This is where I want to give my advice but once again do not want to overstep any boundaries. He was talking soo horrible about her in front of his son today when he got the papers, I have over herd phone conversation they are both guilty of it and I know that it is not good for the child. The only advice that I gave him was that he needs to bring up what I mention on the above and I'm not sure how else it works but they have past due bills that are in both of their names that he is trying to take care of on his own. Other then that I told him I wish I could help but just don't know how. I got no reply.
I am slightly concerned it may cause issues with our relationship, but have all ready made up my mind even before the chance of pregnancy that I am going to do what it takes to stay with him. I know he may pull away alittle bit, but he doesn't handle stress very well when it comes to his ex and their son it's not a good mixture. Is there anything I can do apart from reassuring him and letting him know I am here for him no matter what? That is all I can think of to do right now.
As far as the child support thing goes......I have a friend who is going through that same thing. She has 2 children from a previous marriage. Her current husband has 1 child from a previous marriage. Her husband's ex is trying to get more money from him. My friend's husband already pays his ex $1,000 per month for 1 child plus takes care of all the insurance and a percentage of the medical bills, etc. My friend is trying to get pregnant and I believe that if she does get pregnant that the courts will then count that child as this man's child along with the one he has with the ex, so that would make it harder for his ex to get more money. Did that make any sense? So if you are pregnant, then your boyfriend would have 2 children to support and not 1, so the courts would take that into consideration.

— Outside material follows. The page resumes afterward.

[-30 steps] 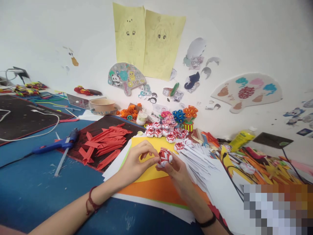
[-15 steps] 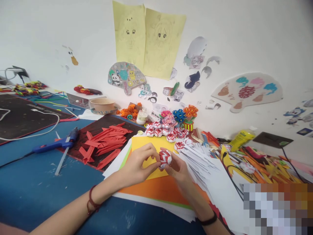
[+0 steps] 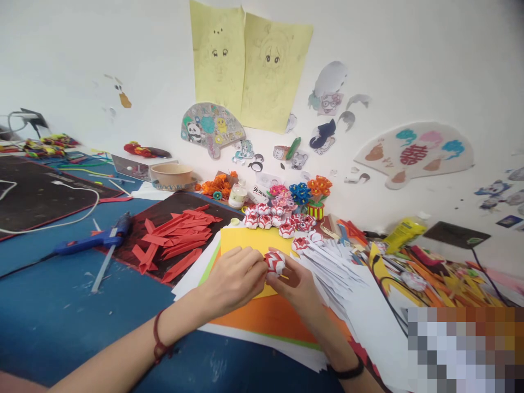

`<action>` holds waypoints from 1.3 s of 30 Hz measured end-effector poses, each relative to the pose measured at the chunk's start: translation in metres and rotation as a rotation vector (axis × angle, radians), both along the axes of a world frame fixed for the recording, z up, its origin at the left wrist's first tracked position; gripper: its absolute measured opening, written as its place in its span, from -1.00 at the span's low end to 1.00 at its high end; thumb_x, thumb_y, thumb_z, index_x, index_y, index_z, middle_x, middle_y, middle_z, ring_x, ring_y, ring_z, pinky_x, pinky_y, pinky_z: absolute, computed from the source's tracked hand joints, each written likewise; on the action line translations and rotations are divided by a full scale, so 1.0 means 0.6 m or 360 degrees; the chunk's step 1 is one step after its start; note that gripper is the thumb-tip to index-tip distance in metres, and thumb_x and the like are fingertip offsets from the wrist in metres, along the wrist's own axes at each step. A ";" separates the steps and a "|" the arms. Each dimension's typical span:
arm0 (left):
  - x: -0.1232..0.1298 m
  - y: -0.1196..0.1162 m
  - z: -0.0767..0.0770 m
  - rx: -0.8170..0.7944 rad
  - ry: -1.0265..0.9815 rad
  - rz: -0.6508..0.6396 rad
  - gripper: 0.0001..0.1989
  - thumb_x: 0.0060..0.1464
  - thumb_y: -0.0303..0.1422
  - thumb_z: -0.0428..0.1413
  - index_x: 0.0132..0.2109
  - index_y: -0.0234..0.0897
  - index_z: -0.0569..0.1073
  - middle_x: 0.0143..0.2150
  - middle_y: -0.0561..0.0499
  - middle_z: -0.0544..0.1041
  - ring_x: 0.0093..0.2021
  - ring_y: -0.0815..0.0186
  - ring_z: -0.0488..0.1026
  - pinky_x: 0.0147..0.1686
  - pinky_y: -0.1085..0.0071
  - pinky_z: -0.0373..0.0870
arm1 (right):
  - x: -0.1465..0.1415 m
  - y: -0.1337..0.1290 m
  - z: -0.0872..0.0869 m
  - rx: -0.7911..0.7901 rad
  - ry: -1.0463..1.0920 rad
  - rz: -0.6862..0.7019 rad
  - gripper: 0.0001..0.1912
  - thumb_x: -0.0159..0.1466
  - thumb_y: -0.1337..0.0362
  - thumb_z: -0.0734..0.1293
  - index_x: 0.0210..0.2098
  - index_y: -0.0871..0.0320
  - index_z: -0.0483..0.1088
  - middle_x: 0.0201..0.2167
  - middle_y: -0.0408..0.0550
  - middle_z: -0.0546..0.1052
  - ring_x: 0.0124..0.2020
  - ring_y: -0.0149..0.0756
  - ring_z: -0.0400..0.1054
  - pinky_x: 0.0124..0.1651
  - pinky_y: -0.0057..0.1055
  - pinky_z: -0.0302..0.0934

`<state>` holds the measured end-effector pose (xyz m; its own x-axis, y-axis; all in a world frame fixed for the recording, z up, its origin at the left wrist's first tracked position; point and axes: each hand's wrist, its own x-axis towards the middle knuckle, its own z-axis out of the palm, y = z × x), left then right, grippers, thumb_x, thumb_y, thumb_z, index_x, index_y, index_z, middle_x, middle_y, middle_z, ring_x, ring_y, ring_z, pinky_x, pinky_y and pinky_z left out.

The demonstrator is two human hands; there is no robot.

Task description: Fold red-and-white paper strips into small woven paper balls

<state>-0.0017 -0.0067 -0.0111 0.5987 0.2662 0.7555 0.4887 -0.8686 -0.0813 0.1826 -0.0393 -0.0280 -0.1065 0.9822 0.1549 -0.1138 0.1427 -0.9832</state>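
Over the yellow sheet (image 3: 235,240) I have a small red-and-white folded paper ball (image 3: 274,263) between my two hands. My right hand (image 3: 301,286) holds it from the right, with thumb below and fingers behind. Curled closed, my left hand (image 3: 237,277) grips the ball's left edge; its fingertips are mostly hidden behind the knuckles. Just beyond, similar red-and-white folded pieces (image 3: 265,220) sit in a cluster. White folded paper strips (image 3: 331,273) lie fanned out to the right of my right hand.
Red folded strips (image 3: 180,234) are piled on a dark mat at left, beside a blue glue gun (image 3: 92,243). Stacked sheets, an orange one (image 3: 254,322) among them, lie under my hands. Paper flowers (image 3: 301,194) and a small bottle (image 3: 237,195) stand by the wall.
My left hand has rolled over, its fingers now curled in tighter against the paper ball. The ball has turned and shifted slightly left; my right hand still holds it.
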 end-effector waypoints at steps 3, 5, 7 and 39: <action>0.003 0.000 -0.011 0.0176 0.0005 0.0019 -0.87 0.21 -0.51 0.00 -0.31 -0.30 0.39 -0.42 0.01 0.41 -0.44 0.34 0.23 -0.44 0.35 0.09 | -0.004 -0.001 -0.001 -0.0009 -0.0024 -0.0071 -0.47 0.10 0.16 0.51 0.04 0.13 0.43 -0.14 0.01 0.57 -0.12 -0.14 0.45 -0.11 -0.23 0.40; 0.004 -0.003 -0.013 0.0115 -0.0037 -0.0001 -0.89 0.20 -0.51 0.02 -0.28 -0.31 0.42 -0.40 0.00 0.42 -0.43 0.34 0.24 -0.44 0.35 0.10 | -0.004 -0.002 0.001 -0.0013 -0.0022 -0.0093 -0.49 0.10 0.15 0.51 0.02 0.15 0.44 -0.19 0.00 0.58 -0.18 -0.16 0.47 -0.13 -0.22 0.40; 0.003 -0.006 -0.009 -0.0142 -0.0165 -0.0061 -0.92 0.21 -0.49 0.05 -0.23 -0.32 0.44 -0.34 -0.02 0.44 -0.38 0.34 0.29 -0.40 0.37 0.15 | -0.003 -0.004 0.004 -0.0005 -0.0015 -0.0089 -0.53 0.11 0.16 0.50 -0.02 0.16 0.46 -0.23 -0.02 0.58 -0.22 -0.18 0.47 -0.13 -0.22 0.40; 0.008 0.002 0.015 -0.1844 -0.0787 -0.0424 -0.71 0.03 -0.13 0.26 -0.37 -0.31 0.61 -0.42 -0.02 0.54 -0.41 0.37 0.37 -0.39 0.44 0.27 | 0.011 -0.001 0.003 0.0040 0.0028 0.0024 -0.41 0.09 0.16 0.53 0.10 0.10 0.42 -0.09 0.01 0.58 -0.04 -0.07 0.45 -0.02 -0.14 0.38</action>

I totally agree with the dad (in some cases the mom) supporting their children; divorced or not. But I hate when it is a greed thing and not about taking care of the child and sometimes it seems like that is what it is about.
As I said, it seems like you are doing everything right and really trying to think about your bf's son. I applaud you for this. That is so important. He has no voice and decisions made now, will and can affect him for the rest of his life. Your bf is very lucky to have someone like you and someone that cares so much about his son. I have a son from a previous marriage and 4 daughters with my current husband. So, I can tell you first hand how important it is as far as what you are doing. And you are doing it well :)
As for the autism, maybe its just the area I live in but she is not the first nor will be the last that I have seen get their child put on some type of income just because, it may have a good part to deal with his adhd but she even did that without him knowing about it, which I would think he would have some type of say in it.
And michelle, 1000 a month that is crazy, but then again I live in an area with the economy is slowing. I understood what you meant about having another child and the courts taken that into consideration and as far as I know most do. As for telling him yesterday how I wanted to help but didn't know how, he has taken that to heart he got some paper work today and asked me to help him fill it out later so that made me feel good, I know that it's the small things and gestures that make a difference and can in the end cause a good impact.
Thank you all again!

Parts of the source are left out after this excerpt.